On Fri, 8 Aug 2003 17:15:49 +0100, Oz
posted:

Torsten Brinch writes
On Fri, 08 Aug 2003 04:20:48 GMT, "Moosh:}"
wrote:

On Thu, 07 Aug 2003 07:20:22 -0700, Walter Epp
posted:
[Quoting Independent on Sunday (London) March 30, 2003:]
.. Environmentalists say that resistance develops all the faster
because the insects are constantly exposed to it in the plants, rather
than being subject to occasional spraying.

Occasional spraying will result in many occasions where dose is
sublethal. Ideal circumstances for resistance development.


However, reminding ourselves of the perils of assumption-based
reasoning, let us hear what the experienced farmers over at
sci.agriculture has to say about that.


There are two arguments:

1) Apply full dose and kill 99.999% except the 0.001% that have a
resistance gene and next season you will have a 100% resistant
population.
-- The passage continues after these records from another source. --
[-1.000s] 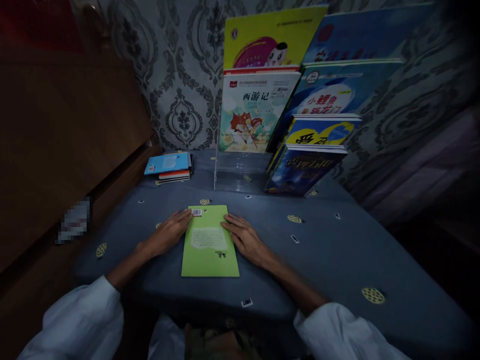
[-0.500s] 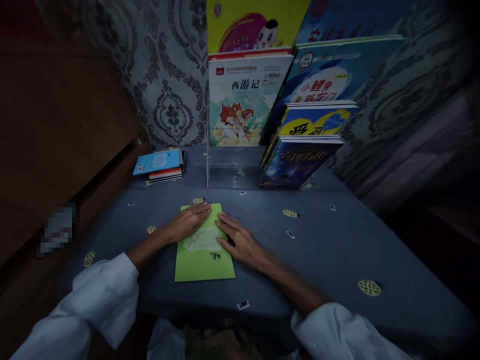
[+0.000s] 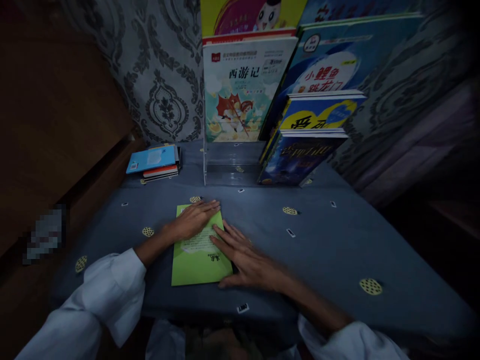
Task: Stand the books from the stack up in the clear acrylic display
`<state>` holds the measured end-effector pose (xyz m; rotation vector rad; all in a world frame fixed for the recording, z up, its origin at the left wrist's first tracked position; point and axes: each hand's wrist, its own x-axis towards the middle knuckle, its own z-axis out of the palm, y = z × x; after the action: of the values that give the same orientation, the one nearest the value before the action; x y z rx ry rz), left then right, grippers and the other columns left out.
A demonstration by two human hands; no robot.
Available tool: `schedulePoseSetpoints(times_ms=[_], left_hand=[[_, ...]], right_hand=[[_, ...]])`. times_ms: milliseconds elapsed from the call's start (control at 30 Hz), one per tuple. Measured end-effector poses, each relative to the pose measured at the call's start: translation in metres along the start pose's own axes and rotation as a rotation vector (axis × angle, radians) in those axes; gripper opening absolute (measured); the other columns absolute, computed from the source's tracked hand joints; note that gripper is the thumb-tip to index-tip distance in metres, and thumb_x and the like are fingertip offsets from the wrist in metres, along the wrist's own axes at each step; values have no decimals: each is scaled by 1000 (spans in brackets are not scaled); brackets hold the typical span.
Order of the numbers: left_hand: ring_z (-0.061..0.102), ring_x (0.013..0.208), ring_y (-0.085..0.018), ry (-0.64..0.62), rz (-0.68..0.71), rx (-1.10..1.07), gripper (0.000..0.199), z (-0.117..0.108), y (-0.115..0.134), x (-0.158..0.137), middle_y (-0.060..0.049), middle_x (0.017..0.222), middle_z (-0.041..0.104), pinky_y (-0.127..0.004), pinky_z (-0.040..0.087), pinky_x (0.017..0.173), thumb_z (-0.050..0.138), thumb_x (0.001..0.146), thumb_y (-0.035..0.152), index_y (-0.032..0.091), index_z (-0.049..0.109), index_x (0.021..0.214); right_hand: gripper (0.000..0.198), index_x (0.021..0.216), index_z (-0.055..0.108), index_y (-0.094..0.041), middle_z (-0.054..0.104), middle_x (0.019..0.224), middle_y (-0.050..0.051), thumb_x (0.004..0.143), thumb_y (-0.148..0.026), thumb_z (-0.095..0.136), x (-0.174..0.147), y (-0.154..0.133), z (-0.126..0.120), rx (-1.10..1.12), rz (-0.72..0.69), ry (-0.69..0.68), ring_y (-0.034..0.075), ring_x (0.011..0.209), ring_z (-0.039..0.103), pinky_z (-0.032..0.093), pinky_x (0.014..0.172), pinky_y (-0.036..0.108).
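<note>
Blue table has a rack of books at the back and a small stack far left. Green book lies flat and closed near the front edge, not lifted. Left hand and right hand rest on it, fingers spread flat, gripping nothing.

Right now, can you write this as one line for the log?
left hand: flat on green booklet | right hand: flat on its right edge | booklet: on blue tablecloth

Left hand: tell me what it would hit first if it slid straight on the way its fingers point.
The left hand lies flat on the green booklet, fingers pointing right and slightly away. Past the booklet's edge the blue tablecloth looks free; the dark book probably sits beyond that line.
</note>
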<state>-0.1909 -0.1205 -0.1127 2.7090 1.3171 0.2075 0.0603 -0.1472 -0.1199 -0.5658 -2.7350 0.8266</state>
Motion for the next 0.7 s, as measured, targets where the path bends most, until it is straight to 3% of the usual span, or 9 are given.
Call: schedulePoseSetpoints(times_ms=[133, 233, 333, 500, 700], left_hand=[[32, 148, -16, 25, -18, -12, 53, 2, -6, 2, -6, 159, 35, -40, 25, 120, 31, 100, 14, 25, 31, 152], [32, 148, -19, 35, -90, 10, 56, 3, -15, 6, -10, 158, 36, -40, 28, 119, 32, 97, 9, 19, 34, 152], [36, 146, -20, 56, -146, 30, 53, 3, -24, 9, -12, 156, 39, -39, 31, 118, 33, 97, 10, 17, 39, 149], [40, 144, -18, 81, -108, 7, 48, 4, -20, 10, -8, 154, 44, -38, 32, 118, 34, 99, 14, 20, 45, 145], [40, 144, -21, 8, 3, -32, 48, -7, 20, 6, -12, 149, 50, -40, 35, 117, 38, 96, 8, 16, 48, 143]], right_hand=[[87, 155, 31, -23, 21, 164, 15, 84, -59, 67, 0, 7, 0, -47, -32, 12, 34, 152, 9, 25, 120, 57], [73, 149, 44, -20, 36, 158, 17, 87, -49, 69, 5, 17, -2, -128, -64, 89, 34, 151, 20, 27, 120, 57], [72, 144, 51, -21, 48, 150, 17, 82, -51, 73, 9, 25, -6, -172, -71, 172, 35, 146, 34, 32, 117, 57], [83, 152, 38, -26, 50, 150, 14, 81, -56, 71, 7, 24, -8, -213, -20, 252, 32, 139, 45, 35, 116, 55], [98, 158, 18, -23, 49, 150, 18, 82, -62, 66, 5, 20, -3, -252, 8, 334, 33, 138, 47, 36, 114, 55]])
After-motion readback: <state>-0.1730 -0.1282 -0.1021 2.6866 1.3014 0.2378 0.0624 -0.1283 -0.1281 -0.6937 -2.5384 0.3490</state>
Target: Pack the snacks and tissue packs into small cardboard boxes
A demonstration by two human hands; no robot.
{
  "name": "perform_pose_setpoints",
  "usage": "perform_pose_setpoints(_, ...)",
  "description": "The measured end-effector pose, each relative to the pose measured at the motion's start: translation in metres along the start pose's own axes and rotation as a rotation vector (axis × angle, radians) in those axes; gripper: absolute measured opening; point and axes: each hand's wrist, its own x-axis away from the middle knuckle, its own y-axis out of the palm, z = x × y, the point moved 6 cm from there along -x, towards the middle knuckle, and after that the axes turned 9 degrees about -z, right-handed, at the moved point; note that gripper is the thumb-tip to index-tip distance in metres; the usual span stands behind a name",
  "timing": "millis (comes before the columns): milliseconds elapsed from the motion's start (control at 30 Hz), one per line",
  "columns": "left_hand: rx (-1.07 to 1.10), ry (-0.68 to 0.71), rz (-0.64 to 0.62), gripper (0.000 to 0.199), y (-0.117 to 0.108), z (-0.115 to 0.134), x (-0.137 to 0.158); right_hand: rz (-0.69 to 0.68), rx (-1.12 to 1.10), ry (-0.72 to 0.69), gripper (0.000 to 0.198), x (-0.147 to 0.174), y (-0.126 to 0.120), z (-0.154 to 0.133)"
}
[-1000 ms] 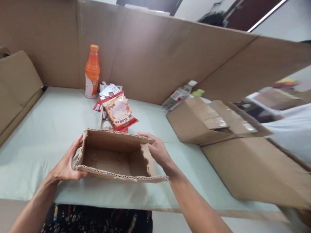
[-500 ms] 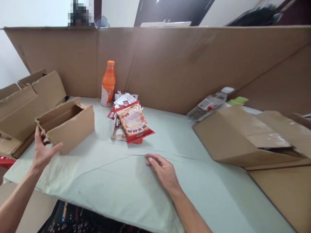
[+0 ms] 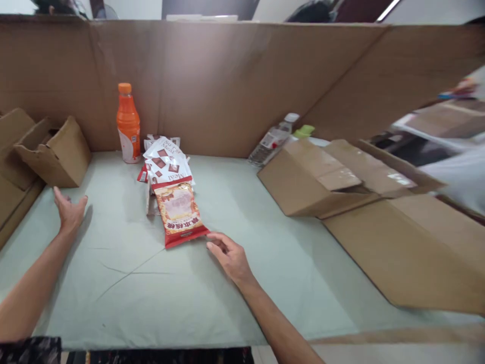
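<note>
Packet (image 3: 179, 210) left of frame centre | right hand (image 3: 232, 258) at its red corner, finger grip unclear | left hand (image 3: 71, 212) spread, empty, near small box (image 3: 65, 157), left | best pinched flat along seam

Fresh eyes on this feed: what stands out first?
The orange bottle stands upright before the cardboard wall, left of a white "Meal" packet. The red-edged snack packet overlaps that one, its near right corner at the right hand. Far left, the open left hand is in front of a small cardboard box.
</note>
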Motion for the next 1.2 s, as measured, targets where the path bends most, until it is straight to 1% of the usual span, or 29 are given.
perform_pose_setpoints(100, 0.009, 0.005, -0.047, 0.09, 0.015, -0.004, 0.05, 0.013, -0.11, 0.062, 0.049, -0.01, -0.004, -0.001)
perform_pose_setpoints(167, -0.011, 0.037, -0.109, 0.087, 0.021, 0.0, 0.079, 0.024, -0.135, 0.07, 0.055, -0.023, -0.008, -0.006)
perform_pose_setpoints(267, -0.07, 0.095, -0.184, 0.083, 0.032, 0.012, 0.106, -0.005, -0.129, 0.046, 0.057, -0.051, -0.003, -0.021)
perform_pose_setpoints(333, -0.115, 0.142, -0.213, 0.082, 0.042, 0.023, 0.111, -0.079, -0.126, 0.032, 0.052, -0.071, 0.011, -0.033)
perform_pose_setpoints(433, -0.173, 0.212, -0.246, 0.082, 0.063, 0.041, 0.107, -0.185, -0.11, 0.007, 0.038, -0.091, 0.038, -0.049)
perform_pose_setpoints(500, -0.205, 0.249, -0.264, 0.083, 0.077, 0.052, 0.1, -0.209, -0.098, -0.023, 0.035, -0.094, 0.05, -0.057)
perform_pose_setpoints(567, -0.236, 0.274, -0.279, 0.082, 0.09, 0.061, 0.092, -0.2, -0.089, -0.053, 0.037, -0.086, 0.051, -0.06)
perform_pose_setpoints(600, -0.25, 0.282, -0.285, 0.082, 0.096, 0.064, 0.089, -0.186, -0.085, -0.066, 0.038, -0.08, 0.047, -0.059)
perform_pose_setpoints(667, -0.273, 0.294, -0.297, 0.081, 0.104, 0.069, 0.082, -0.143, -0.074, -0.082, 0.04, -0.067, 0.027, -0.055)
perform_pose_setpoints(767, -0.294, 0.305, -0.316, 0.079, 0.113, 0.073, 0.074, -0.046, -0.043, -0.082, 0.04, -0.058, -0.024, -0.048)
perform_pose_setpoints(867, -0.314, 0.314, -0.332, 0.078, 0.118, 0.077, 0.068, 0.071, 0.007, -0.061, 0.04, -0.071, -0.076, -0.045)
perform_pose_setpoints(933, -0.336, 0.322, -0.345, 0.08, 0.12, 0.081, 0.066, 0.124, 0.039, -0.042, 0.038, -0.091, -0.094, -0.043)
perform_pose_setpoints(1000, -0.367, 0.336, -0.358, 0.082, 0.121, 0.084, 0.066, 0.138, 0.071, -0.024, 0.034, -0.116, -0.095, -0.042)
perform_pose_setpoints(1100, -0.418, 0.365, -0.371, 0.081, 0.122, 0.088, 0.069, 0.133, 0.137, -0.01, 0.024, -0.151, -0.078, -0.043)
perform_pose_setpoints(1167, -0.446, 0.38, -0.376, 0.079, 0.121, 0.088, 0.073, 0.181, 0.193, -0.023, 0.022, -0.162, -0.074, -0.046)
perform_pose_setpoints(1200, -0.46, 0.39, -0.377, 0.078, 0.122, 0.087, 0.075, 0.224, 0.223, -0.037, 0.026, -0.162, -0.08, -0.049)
If (as is common) you have a pest with a very high
reproductive rate then you are stuffed in a year or two.

This is what happened for dimfop resistant blackgrass.
This might be typical of single gene resistance (not tolerance).

This will happen whether or not the gene is less efficient than the
'natural' gene.

2) Apply a reduced rate, kill 99% of the pest, leave 1% of which 1:1000
have a resistance gene. Hope the resistance gives less efficient pest,
outbred by 'natural' genes, leaving a final pest population still with
about 0.001% resistance. So no change.

Most field weeds are more tolerant of pesticides than their wild
relatives, but often not by much.

Pesticides acting on single genes are MUCH more likely to become
completely useless due to single point mutation.

Pesticides with multiple-point action are pretty unlikely to develop
resistance.

Obviously simultaneously using several pesticides with different action
mimics multiple-point resistance.

If a pesticide targets a key site, that is hard for the pest to alter
because it is critical (perhaps used in many subsystems or is very
basic), then tolerance rather than resistance seems to be the normal
mode of action (eg hormone weedkillers, IPU). I haven't seen it stated,
but I suspect the progeny are less competitive.

Certainly resistant blackgrass seems to be highly susceptible to mildew,
for example.


Bottom line though is that BT expressed is no more likely fo cause
resistance development problems than intemittent application of BT.